Problem description -> Produce an exact copy of all the records.

Dataset extract ->
━━━━━━━━━━━━━━━━━━━━━━━━━━━━━━

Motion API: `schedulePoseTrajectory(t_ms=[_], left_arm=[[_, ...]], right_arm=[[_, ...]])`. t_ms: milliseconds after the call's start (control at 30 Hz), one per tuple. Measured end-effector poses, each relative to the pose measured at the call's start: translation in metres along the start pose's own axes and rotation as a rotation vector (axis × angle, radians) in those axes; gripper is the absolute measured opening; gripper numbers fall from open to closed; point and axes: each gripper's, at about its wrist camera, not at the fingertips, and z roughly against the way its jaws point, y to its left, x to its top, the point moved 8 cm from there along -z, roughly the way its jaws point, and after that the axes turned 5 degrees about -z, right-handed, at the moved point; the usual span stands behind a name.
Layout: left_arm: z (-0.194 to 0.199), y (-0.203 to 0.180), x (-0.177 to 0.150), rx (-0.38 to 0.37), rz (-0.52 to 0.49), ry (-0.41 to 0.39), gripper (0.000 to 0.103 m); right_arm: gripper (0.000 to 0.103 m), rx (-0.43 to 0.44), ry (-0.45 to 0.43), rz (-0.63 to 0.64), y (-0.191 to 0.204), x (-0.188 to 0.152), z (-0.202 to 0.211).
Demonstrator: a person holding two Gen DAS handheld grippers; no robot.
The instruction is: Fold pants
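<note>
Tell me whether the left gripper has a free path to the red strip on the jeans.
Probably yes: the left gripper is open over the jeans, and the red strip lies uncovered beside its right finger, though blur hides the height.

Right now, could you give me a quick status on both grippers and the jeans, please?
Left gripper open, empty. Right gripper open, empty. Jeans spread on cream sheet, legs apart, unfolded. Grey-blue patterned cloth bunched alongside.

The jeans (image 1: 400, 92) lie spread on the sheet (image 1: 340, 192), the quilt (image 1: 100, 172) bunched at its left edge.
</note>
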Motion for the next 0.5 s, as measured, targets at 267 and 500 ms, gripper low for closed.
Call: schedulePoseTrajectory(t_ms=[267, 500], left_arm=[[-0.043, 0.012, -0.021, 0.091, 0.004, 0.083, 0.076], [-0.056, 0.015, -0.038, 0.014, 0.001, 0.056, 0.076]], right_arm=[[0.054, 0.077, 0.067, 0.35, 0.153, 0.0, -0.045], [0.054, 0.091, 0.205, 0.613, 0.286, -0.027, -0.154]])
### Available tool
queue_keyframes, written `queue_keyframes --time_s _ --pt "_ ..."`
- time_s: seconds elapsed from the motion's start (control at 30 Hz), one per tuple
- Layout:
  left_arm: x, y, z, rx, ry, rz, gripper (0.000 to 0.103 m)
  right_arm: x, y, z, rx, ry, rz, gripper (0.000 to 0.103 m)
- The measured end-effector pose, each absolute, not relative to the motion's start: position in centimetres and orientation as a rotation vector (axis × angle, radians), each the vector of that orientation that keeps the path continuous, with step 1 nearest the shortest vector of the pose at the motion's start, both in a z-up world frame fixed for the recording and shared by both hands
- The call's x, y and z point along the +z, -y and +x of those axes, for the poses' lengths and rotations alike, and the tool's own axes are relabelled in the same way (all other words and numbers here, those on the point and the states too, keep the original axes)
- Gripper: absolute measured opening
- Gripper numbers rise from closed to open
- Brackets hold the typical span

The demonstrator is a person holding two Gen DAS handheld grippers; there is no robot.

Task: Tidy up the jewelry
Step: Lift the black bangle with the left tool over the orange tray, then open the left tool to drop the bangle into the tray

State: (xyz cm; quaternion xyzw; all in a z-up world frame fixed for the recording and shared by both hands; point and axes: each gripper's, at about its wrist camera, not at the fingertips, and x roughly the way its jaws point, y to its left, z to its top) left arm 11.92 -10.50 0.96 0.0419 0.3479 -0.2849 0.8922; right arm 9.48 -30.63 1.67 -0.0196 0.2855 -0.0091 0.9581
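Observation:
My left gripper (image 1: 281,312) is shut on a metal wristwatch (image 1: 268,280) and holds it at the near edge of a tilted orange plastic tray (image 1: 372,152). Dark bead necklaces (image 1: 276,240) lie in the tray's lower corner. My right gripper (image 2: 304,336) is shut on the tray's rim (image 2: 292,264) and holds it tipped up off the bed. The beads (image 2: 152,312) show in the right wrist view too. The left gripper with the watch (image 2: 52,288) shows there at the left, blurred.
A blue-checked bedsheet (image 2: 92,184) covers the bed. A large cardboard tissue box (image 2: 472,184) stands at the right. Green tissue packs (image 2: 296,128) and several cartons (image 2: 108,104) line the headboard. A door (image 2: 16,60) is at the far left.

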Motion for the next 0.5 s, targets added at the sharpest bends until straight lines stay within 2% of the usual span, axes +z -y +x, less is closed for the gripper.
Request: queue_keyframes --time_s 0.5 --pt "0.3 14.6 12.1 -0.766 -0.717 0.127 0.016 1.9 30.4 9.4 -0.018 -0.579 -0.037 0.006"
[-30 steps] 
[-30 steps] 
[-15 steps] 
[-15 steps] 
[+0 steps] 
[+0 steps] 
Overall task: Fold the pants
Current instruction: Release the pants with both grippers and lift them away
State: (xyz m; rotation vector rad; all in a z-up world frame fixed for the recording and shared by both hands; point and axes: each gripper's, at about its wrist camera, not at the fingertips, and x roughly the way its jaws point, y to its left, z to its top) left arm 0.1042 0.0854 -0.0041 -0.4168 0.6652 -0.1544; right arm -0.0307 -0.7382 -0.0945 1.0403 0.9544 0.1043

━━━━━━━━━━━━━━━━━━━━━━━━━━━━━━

Answer ->
Motion API: `schedulePoseTrajectory(t_ms=[_], left_arm=[[_, ...]], right_arm=[[_, ...]])`. t_ms: milliseconds after the call's start (control at 30 Hz), one per tuple. Measured end-effector poses, each relative to the pose measured at the call's start: translation in metres along the start pose's own axes and rotation as a rotation vector (axis × angle, radians) in those axes; gripper is the absolute measured opening; gripper numbers fall from open to closed; point and axes: each gripper's, at about its wrist camera, not at the fingertips, and z roughly against the way its jaws point, y to its left, x to its top, the point moved 8 cm from there along -z, roughly the way its jaws point, and after that the axes turned 5 degrees about -z, right-handed, at the moved point; the usual span stands behind a name.
Layout: left_arm: z (-0.194 to 0.199), y (-0.203 to 0.180), x (-0.177 to 0.150), rx (-0.38 to 0.37), rz (-0.52 to 0.49), ry (-0.41 to 0.39), gripper (0.000 to 0.103 m); right_arm: gripper (0.000 to 0.103 m), rx (-0.43 to 0.44), ry (-0.45 to 0.43), rz (-0.63 to 0.64), y (-0.191 to 0.204), x (-0.188 to 0.152), z (-0.202 to 0.211).
Demonstrator: a person holding two Gen DAS handheld grippers; no robot.
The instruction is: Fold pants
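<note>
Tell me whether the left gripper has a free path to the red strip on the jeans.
Probably yes: the left gripper is open over the jeans, and the red strip lies uncovered beside its right finger, though blur hides the height.

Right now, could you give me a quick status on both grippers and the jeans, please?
Left gripper open, empty. Right gripper open, empty. Jeans spread on cream sheet, legs apart, unfolded. Grey-blue patterned cloth bunched alongside.

The jeans (image 1: 400, 92) lie spread on the sheet (image 1: 340, 192), the quilt (image 1: 100, 172) bunched at its left edge.
</note>
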Motion for the next 0.5 s, as measured, targets at 267 and 500 ms, gripper low for closed.
Call: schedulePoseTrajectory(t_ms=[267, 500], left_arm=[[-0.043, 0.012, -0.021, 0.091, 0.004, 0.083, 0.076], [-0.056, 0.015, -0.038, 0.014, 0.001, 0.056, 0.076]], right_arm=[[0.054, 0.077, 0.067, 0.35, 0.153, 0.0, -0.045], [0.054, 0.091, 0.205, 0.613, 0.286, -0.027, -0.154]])
### Available tool
queue_keyframes, written `queue_keyframes --time_s _ --pt "_ ..."`
- time_s: seconds elapsed from the motion's start (control at 30 Hz), one per tuple
- Layout:
  left_arm: x, y, z, rx, ry, rz, gripper (0.000 to 0.103 m)
  right_arm: x, y, z, rx, ry, rz, gripper (0.000 to 0.103 m)
- The measured end-effector pose, each absolute, not relative to the motion's start: position in centimetres and orientation as a rotation vector (axis × angle, radians), each the vector of that orientation that keeps the path continuous, with step 1 nearest the shortest vector of the pose at the motion's start, both in a z-up world frame fixed for the recording and shared by both hands
- The call's x, y and z point along the +z, -y and +x of those axes, for the poses' lengths and rotations alike, and the tool's own axes are relabelled in the same way (all other words and numbers here, those on the point and the states too, keep the original axes)
- Gripper: absolute measured opening
- Gripper numbers rise from closed to open
- Brackets hold the typical span

The demonstrator is a person holding two Gen DAS handheld grippers; there is no robot.

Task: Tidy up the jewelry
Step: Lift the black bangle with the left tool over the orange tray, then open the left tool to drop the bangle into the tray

State: (xyz cm; quaternion xyzw; all in a z-up world frame fixed for the recording and shared by both hands; point and axes: each gripper's, at about its wrist camera, not at the fingertips, and x roughly the way its jaws point, y to its left, z to its top) left arm 11.92 -10.50 0.96 0.0419 0.3479 -0.2849 0.8922; right arm 9.48 -30.63 1.67 -0.0196 0.2855 -0.0091 0.9581
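Observation:
My left gripper (image 1: 281,312) is shut on a metal wristwatch (image 1: 268,280) and holds it at the near edge of a tilted orange plastic tray (image 1: 372,152). Dark bead necklaces (image 1: 276,240) lie in the tray's lower corner. My right gripper (image 2: 304,336) is shut on the tray's rim (image 2: 292,264) and holds it tipped up off the bed. The beads (image 2: 152,312) show in the right wrist view too. The left gripper with the watch (image 2: 52,288) shows there at the left, blurred.
A blue-checked bedsheet (image 2: 92,184) covers the bed. A large cardboard tissue box (image 2: 472,184) stands at the right. Green tissue packs (image 2: 296,128) and several cartons (image 2: 108,104) line the headboard. A door (image 2: 16,60) is at the far left.
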
Motion for the next 0.5 s, targets added at the sharpest bends until straight lines stay within 2% of the usual span, axes +z -y +x, less is closed for the gripper.
Request: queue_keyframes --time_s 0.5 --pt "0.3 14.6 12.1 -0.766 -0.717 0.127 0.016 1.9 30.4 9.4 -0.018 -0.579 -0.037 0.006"
[-30 steps] 
[-30 steps] 
[-15 steps] 
[-15 steps] 
[+0 steps] 
[+0 steps] 
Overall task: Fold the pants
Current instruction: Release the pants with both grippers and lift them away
State: (xyz m; rotation vector rad; all in a z-up world frame fixed for the recording and shared by both hands; point and axes: each gripper's, at about its wrist camera, not at the fingertips, and x roughly the way its jaws point, y to its left, z to its top) left arm 0.1042 0.0854 -0.0041 -0.4168 0.6652 -0.1544; right arm -0.0307 -0.7382 -0.0945 1.0403 0.9544 0.1043

No further work remains in this exercise.